_Task to complete_. For the material that follows, list every line containing the word "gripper".

[[ Dataset excerpt open ]]

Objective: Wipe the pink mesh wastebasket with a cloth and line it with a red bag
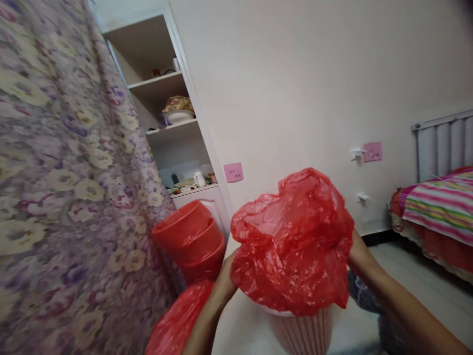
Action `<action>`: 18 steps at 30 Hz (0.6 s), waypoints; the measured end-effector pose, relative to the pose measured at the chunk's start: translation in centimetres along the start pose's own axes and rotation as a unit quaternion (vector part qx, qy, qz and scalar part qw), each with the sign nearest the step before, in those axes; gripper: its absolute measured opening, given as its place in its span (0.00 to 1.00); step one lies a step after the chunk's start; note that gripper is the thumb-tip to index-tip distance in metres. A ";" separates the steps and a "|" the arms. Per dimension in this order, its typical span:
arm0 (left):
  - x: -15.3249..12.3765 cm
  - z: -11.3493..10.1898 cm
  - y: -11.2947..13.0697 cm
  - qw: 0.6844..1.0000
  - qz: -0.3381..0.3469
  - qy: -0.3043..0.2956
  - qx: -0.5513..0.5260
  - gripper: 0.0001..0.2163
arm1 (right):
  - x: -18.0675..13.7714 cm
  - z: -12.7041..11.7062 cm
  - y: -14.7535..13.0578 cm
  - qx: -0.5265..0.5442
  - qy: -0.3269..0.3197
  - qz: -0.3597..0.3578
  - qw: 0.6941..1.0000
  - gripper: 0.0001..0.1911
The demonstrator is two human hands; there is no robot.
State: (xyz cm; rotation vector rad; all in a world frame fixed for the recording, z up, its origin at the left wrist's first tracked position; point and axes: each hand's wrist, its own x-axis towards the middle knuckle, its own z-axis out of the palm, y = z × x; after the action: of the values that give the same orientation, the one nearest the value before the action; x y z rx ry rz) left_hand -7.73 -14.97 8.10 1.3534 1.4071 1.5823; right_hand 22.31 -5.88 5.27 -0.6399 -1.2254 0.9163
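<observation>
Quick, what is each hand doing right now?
Left hand: closed on the crumpled red plastic bag.
Right hand: grips the bag's other side, fingers hidden behind it.

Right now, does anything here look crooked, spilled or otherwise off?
Nothing is spilled or broken. The red plastic bag sits bunched and puffed above the ribbed bin rather than lining it, with both hands at its sides. The stacked red baskets lean tilted against the floral fabric.
</observation>
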 end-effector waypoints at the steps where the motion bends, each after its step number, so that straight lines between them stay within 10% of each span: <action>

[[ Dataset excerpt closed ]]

_Your response_.
Action `<action>`: 18 steps at 30 Hz (0.6 s), waypoints; the measured end-effector pose, relative to the pose measured at the chunk's start: translation in centimetres along the start pose's own axes and rotation as a unit quaternion (vector part qx, qy, qz and scalar part qw), each with the sign nearest the step before, in those axes; gripper: its absolute measured opening, given as its place in its span (0.00 to 1.00); step one lies a step after the chunk's start; note that gripper is the thumb-tip to index-tip distance in metres. A ";" separates the steps and a "|" the arms. Per dimension in this order, its typical span:
  - gripper: 0.0001..0.2163
  - gripper: 0.0001..0.1911

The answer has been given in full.